● **Task**:
In the listing below, a line holding "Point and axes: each" and a line holding "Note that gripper" mark the range. Retype both exactly, with all lines between them.

● **Data below**:
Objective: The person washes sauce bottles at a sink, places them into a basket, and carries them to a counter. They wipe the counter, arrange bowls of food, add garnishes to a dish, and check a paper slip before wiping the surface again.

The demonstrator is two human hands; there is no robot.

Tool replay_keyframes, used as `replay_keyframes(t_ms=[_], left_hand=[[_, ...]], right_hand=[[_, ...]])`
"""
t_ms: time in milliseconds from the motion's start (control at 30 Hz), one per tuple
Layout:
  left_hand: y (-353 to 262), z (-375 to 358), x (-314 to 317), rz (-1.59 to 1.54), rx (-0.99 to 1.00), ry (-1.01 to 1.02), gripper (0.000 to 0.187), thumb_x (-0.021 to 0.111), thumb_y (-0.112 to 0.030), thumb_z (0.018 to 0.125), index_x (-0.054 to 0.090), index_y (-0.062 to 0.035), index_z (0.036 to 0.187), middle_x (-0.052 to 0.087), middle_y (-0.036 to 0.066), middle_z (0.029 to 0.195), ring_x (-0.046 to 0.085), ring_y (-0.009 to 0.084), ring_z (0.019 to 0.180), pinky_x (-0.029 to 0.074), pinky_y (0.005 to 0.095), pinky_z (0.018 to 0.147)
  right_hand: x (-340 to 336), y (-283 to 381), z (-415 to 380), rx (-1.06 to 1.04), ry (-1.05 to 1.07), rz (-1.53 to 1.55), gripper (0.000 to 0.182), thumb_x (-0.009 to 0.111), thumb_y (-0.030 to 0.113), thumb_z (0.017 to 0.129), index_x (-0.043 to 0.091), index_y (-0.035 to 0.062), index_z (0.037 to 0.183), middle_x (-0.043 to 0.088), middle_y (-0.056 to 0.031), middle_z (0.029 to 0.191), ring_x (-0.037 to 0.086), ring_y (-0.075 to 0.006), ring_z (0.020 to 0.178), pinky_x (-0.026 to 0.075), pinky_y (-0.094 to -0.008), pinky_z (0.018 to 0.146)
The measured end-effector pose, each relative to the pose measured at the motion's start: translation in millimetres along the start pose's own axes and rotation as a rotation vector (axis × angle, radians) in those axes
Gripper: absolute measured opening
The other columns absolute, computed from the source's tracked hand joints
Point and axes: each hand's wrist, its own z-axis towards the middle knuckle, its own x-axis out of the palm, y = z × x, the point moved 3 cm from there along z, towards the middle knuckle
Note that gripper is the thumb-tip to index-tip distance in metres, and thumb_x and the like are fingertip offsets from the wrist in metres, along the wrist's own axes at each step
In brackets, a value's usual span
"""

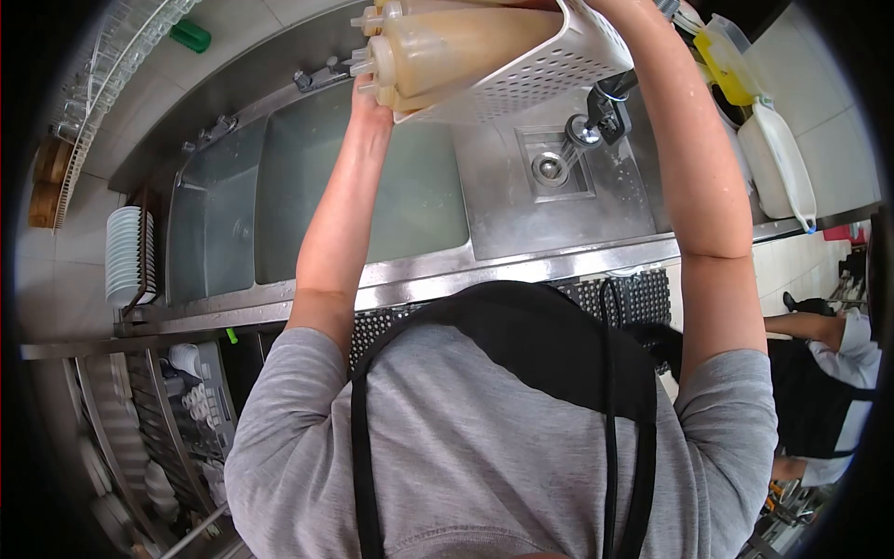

● **Response to the exercise**:
Point and axes: each hand's wrist, its own z-axis towards the middle knuckle, its own x-axis out of the palm, y = z × x, the point moved 3 cm from there along z, towards the middle knuckle
Note that gripper is the thumb-tip to index-tip distance in metres, and thumb_x and the like are fingertip offsets from the wrist in metres, along the wrist's own axes at each step

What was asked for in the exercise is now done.